L’individuazione di un’autorità di controllo capofila si rende necessaria soltanto nell’ipotesi in cui un titolare e/o un responsabile ponga in essere un trattamento di dati personali cd. “transfrontaliero” ossia, come previsto dall’art. 4, n. 23 del GDPR: (i) un trasferimento di dati tra più Stati membri dell’Unione Europea o (ii) un trattamento di dati che incide o che potrebbe incidere in modo sostanziale su interessati situati in più di uno Stato membro dell’UE.

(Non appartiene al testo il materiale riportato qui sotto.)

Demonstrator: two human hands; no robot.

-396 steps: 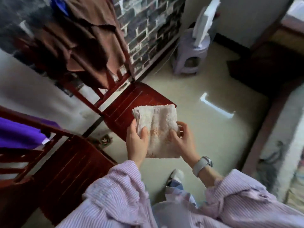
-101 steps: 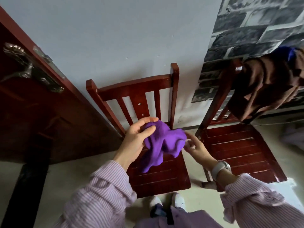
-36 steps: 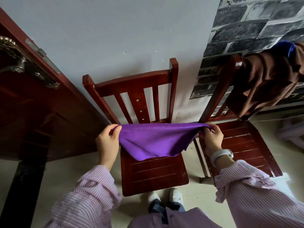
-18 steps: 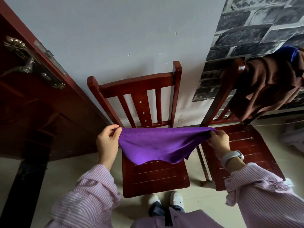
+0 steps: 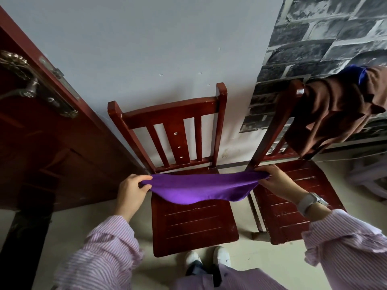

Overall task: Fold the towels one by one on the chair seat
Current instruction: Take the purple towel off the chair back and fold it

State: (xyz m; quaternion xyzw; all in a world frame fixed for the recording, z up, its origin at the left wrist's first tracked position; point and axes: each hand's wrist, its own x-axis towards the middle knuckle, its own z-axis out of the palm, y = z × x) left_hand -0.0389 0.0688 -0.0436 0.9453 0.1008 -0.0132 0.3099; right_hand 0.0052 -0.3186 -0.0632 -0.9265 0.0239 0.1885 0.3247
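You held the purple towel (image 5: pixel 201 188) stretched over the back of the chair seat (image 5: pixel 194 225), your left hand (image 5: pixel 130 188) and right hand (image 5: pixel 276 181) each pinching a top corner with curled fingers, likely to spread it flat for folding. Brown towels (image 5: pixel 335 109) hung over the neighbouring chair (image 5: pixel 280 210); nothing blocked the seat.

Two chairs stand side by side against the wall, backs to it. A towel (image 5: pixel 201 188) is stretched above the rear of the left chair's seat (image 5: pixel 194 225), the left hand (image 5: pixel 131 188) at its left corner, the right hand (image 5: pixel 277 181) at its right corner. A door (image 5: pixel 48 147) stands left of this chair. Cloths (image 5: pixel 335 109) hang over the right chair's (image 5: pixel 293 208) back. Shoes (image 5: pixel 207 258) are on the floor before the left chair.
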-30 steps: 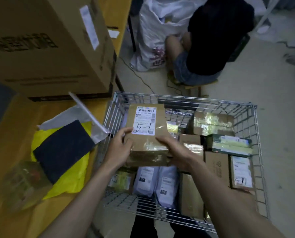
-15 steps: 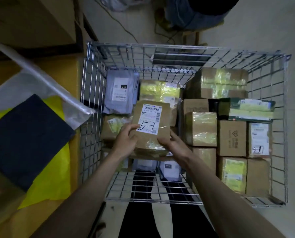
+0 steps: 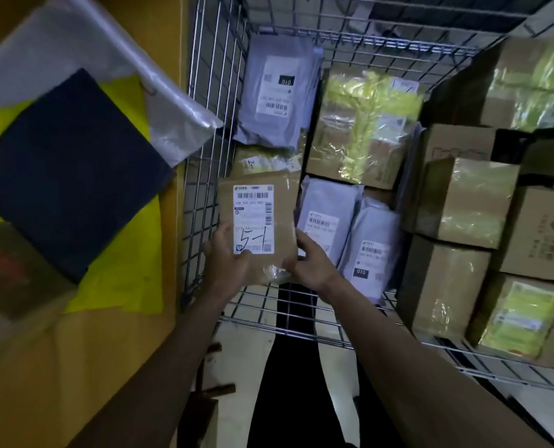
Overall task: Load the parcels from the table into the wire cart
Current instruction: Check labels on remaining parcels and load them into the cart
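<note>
A brown cardboard parcel [image 3: 279, 208] with a white label marked "5-1" is low inside the wire cart [image 3: 204, 130], against its left wall. My left hand [image 3: 227, 260] grips the parcel's near left corner and my right hand [image 3: 308, 260] grips its near right edge. Grey mailer bags [image 3: 350, 234] lie just right of it. On the yellow table [image 3: 169, 43] at the left lie a dark flat parcel [image 3: 69, 173], a yellow bag [image 3: 117, 270] under it and a grey plastic bag [image 3: 85, 46].
Taped cardboard boxes [image 3: 463, 202] are stacked along the cart's right side. Another grey mailer [image 3: 279, 92] and a yellow-taped box [image 3: 363, 130] fill the far part. The cart's near rail [image 3: 301, 337] crosses below my forearms. A blurred object [image 3: 14, 270] sits at the table's near left.
The view has tilted down and closer into the cart. Both hands have lowered the labelled parcel deeper, toward the cart's left wall.
</note>
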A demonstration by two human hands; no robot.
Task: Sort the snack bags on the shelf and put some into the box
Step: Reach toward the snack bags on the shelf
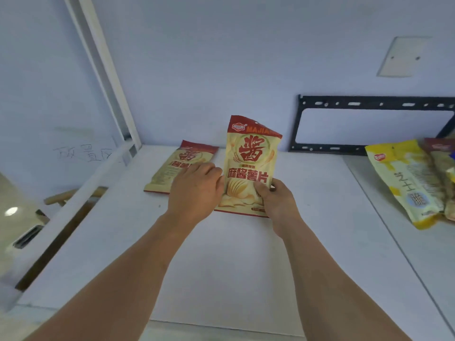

Secondo il WP29, la circostanza di cui al precedente punto (ii) è da valutarsi caso per caso, esaminando la tipologia di dati trattati (es. dati di natura speciale ex art. 9 GDPR), le finalità del trattamento perseguite dal titolare e prendendo in considerazione determinati criteri, tra cui la valutazione della eventuale sussistenza di danni o pregiudizi arrecati all’interessato dal trattamento dei suoi dati personali (quali, ad esempio, la turbativa del suo stato di salute, l’aver subito un pregiudizio alla reputazione, la limitazione dei diritti lui garantiti dal GDPR).

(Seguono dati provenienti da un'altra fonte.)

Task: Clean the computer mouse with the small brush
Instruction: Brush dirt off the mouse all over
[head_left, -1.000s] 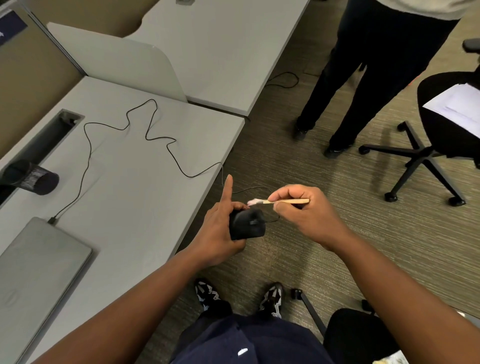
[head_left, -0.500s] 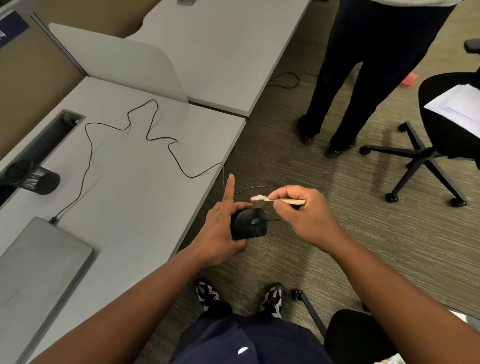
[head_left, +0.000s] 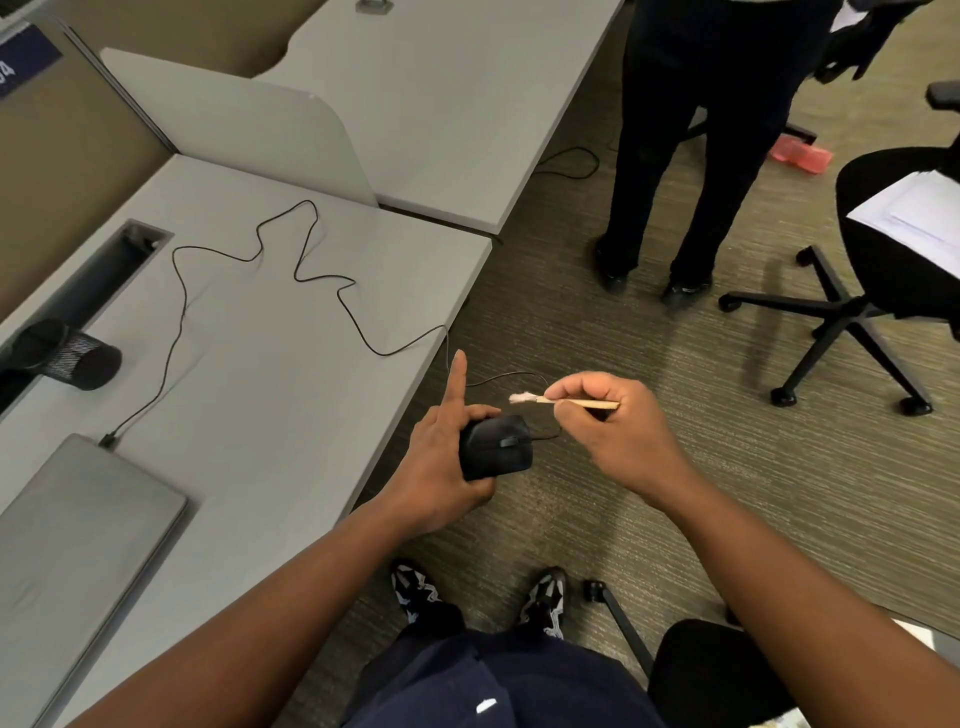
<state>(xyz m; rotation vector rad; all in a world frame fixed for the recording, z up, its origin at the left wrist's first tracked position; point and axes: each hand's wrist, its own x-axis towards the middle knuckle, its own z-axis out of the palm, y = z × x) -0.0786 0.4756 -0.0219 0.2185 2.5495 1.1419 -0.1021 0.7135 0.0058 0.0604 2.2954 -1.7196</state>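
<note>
My left hand (head_left: 441, 462) grips a black wired computer mouse (head_left: 496, 447) in the air beside the desk edge, with the index finger pointing straight up. The mouse's scroll wheel faces right. My right hand (head_left: 608, 431) pinches a small brush (head_left: 561, 400) with a pale wooden handle and whitish bristles. The bristles point left and hover a little above the mouse, apart from it. The mouse's thin black cable (head_left: 311, 275) snakes over the desk to a closed grey laptop (head_left: 67, 561).
The grey desk (head_left: 270, 395) is on my left, with a black mesh cup (head_left: 67, 356) lying near a cable slot. A person in dark trousers (head_left: 675, 156) stands ahead. A black office chair (head_left: 893, 270) holding papers is at the right. My shoes show below.
The brush tip has lifted slightly off the mouse's front edge and shifted right. The mouse has tilted a little in my left hand, which otherwise stays in place.
</note>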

Ciò premesso, occorre evidenziare che dall’applicazione del principio della designazione dell’autorità capofila (cd. “one stop shop”) sono pertanto esclusi i casi in cui:

– il trattamento dei dati avvenga esclusivamente su base “locale” (es. trattamento posto in essere da una pubblica autorità);

– il titolare e/o il responsabile del trattamento non abbia (almeno) uno stabilimento in uno Stato dell’UE (non è sufficiente, a tal fine, la mera presenza di un rappresentante estero).

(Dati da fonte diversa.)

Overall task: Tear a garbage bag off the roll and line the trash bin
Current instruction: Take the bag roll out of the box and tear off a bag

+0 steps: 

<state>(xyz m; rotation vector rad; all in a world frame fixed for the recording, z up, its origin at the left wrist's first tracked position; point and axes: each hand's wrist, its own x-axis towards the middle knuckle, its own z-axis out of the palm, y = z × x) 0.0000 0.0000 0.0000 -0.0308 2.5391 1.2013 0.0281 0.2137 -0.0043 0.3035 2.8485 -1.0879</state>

In presenza di un trattamento di dati transfrontaliero, l’art. 56 del GDPR stabilisce che l’autorità di controllo capofila competente a sorvegliare sulla conformità di tale trattamento al GDPR ed a gestire eventuali reclami da parte degli interessati relativi al trasferimento, è quella dello Stato UE in cui è situato (i) l’unico stabilimento del titolare o del responsabile del trattamento ovvero (ii) il loro stabilimento principale, definito dall’art. 4, n. 16 del GDPR come il luogo in cui si trova l’amministrazione centrale o in cui sono stabilite le finalità e le modalità del trattamento.

Così, ad esempio, nel caso in cui un titolare o un responsabile del trattamento abbia la propria amministrazione centrale solo in Italia, l’autorità di controllo capofila sarà quella Italiana; diversamente, nel caso in cui una persona giuridica titolare del trattamento (ad esempio, una banca) abbia la propria amministrazione centrale in Italia ma trasferisca i dati personali degli interessati ad uno specifico dipartimento, interno alla sua organizzazione – quale, ad esempio, il dipartimento assicurativo – e tale dipartimento sia situato in un paese diverso dall’Italia (es: in Francia), l’autorità di controllo capofila sarà quella di quest’ultimo paese.

Lo stesso principio, assume rilevanza anche nel caso di un gruppo di imprese. Il WP29, infatti, prevede che l’autorità di controllo capofila competente per la sorveglianza del trasferimento dei dati tra le imprese di tale gruppo sia quella dello stato UE in cui è presente lo stabilimento (principale) della società controllante, cui sono affidati i poteri di controllo del gruppo stesso (cd. “headquarter”), a meno che le decisioni in ordine alle finalità e modalità del trattamento siano assunte da un’altra impresa situata in un diverso Stato membro dell’UE (in questo caso, l’autorità capofila sarà quella dello Stato in cui ha sede tale altra società).

Relativamente al principio in esame, infine, il Gruppo dei Garanti Europei precisa alcuni criteri idonei per l’identificazione dell’autorità di controllo capofila nell’ipotesi in cui il luogo dello stabilimento principale del gruppo di imprese non coincida con quello dell’amministrazione centrale e quest’ultimo si trovi fuori dall’UE, consigliando, in tal caso, di tenere in considerazione ai fini della determinazione dell’autorità capofila:

– il luogo in cui sono assunte, in via definitiva, le decisioni sulle finalità e sulle modalità del trattamento;

– il luogo in cui sono assunte le decisioni sulle attività di business della società che importano un trattamento dei dati personali;

– il luogo in cui si trova il/i soggetto/i avente/i la responsabilità del trasferimento dei dati infragruppo.